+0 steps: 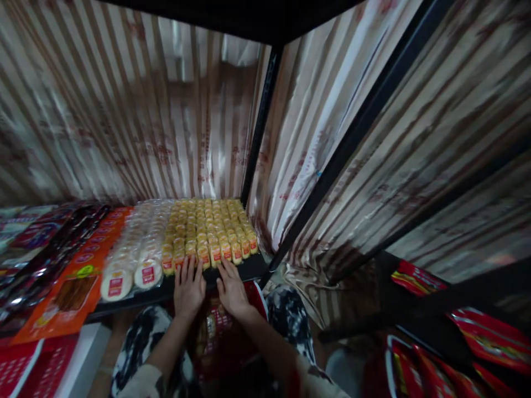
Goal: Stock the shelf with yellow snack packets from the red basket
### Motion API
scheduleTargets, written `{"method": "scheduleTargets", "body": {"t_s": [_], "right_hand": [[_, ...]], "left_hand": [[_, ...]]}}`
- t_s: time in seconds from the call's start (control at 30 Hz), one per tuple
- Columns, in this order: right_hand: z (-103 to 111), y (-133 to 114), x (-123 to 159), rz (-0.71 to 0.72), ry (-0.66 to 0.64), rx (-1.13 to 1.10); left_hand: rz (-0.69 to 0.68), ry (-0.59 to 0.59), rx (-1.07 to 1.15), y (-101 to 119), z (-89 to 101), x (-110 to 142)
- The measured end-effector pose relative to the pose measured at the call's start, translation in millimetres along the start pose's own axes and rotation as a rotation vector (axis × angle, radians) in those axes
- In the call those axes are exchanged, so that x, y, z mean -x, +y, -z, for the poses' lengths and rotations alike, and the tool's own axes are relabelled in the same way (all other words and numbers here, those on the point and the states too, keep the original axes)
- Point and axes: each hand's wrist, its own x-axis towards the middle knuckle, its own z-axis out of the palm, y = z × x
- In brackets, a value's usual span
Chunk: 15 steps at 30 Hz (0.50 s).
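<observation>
Rows of small yellow packaged cakes (211,221) with red labels stand on a black shelf (166,293). My left hand (189,290) rests palm down at the shelf's front edge, its fingers stretched toward the front row and touching or almost touching it. Beside it, my right hand (233,292) lies in the same way, fingers extended against the front packets. Neither hand grips anything. Left of the yellow cakes are two rows of round white packaged cakes (148,273) with red labels. Below my hands, between my knees, a red container (259,298) holds more yellow packets, partly hidden by my forearms.
Orange snack bags (85,271) and dark shiny packets (41,265) lie farther left. A black metal post (262,127) stands at the shelf's back corner, and a slanted black bar (332,166) crosses on the right. Red packets (489,337) lie at lower right. Striped sheeting (186,110) hangs behind.
</observation>
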Motion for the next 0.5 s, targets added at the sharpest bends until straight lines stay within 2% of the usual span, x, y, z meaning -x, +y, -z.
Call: {"method": "scheduleTargets", "body": {"t_s": [0.3,0.5], "right_hand": [[-6.9,-1.6,3.1,-0.077,-0.001,-0.046],[-5.2,5.4,3.8,-0.022,0.064,-0.136]], "left_hand": [[-0.07,0.06,0.004,4.3,2.9,-5.2],[-0.158,0.071,0.033,9.5,6.2,-12.1]]}}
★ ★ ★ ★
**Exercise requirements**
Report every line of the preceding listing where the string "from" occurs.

**Solved exercise**
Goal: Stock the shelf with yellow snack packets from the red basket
- t_s: time in seconds from the call's start (control at 30 Hz), one per tuple

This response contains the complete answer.